Only lines with the word "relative" belong in the answer; copy them from the records below.

Top of DATA SUPPLIED

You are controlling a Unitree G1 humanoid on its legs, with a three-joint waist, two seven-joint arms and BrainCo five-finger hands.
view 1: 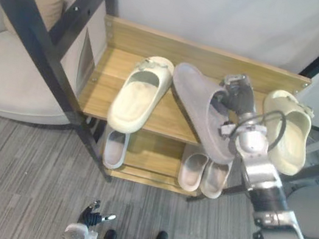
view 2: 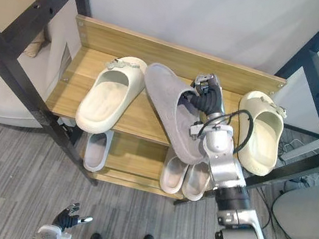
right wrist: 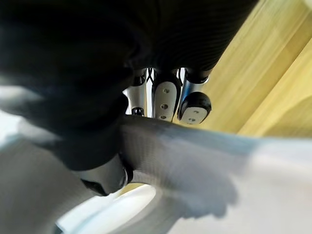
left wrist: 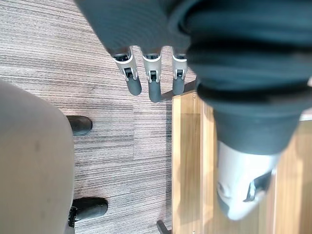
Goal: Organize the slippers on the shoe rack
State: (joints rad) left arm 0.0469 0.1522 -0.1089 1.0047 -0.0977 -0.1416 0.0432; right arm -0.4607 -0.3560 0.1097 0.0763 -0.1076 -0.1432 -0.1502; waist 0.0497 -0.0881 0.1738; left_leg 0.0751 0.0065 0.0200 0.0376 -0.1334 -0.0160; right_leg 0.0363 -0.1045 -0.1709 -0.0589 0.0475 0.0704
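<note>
Shoe rack: two wooden shelves, raised back rail, black frame posts crossing left side. Bare wood at top shelf's left end; narrow strip free between cream slipper and grey slipper.

Grey slipper: matte, thick-soled, wide strap. Lies diagonal mid-shelf, tilted, lower end past front edge.

Second cream slipper at right end, overhanging front edge.

Right hand: fingers curled over grey strap, thumb beneath.

Left hand: low over carpet, fingers straight, holding nothing.
</note>
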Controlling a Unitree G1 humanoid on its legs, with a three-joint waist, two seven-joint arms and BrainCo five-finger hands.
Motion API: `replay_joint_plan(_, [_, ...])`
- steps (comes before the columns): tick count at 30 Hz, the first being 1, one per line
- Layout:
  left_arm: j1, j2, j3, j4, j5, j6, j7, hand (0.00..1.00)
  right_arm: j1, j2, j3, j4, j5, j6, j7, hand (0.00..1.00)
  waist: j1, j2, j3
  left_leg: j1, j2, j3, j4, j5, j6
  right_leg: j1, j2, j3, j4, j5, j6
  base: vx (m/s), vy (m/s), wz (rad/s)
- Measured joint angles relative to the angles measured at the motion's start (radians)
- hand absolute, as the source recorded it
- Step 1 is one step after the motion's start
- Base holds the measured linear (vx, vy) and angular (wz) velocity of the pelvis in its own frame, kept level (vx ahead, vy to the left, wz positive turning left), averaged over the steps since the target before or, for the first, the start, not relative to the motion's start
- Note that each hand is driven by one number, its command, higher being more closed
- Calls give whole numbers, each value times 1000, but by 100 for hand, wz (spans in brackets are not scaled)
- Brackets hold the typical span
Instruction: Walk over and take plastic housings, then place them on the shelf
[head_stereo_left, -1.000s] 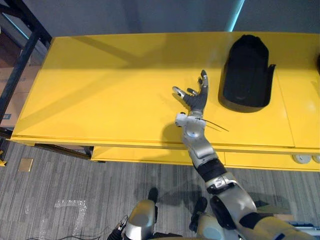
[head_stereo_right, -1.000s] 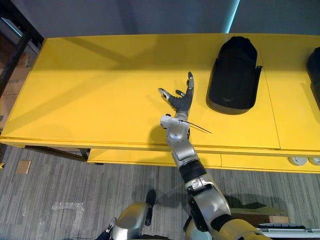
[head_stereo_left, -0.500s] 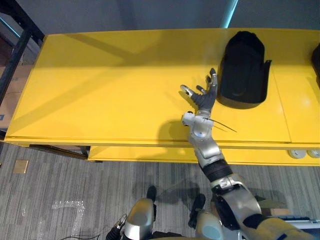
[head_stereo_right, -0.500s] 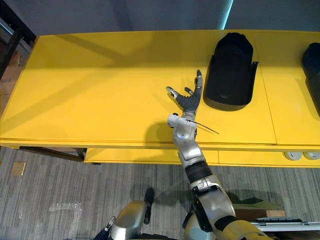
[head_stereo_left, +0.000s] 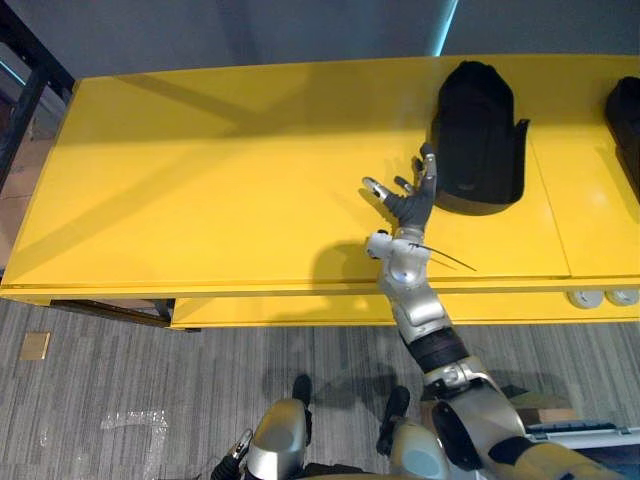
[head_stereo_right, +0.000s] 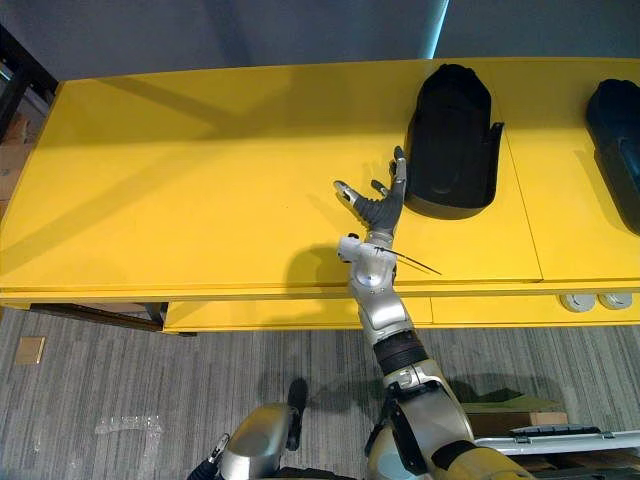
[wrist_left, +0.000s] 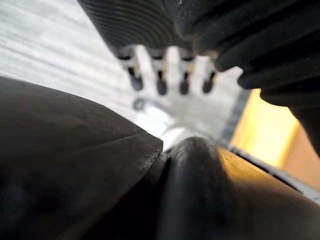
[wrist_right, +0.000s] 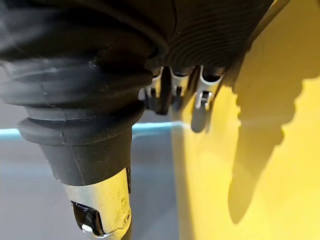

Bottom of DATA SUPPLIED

PROBLEM SOLUTION:
- Measured joint angles relative to the angles measured at the motion's start (radians)
- Base holds the measured linear (vx, vy) and angular (wz) velocity of the pelvis in its own frame, kept level (vx ahead, vy to the left, wz positive turning left), averaged over the steps since the target before or, for the first, the start, not relative to the motion's start

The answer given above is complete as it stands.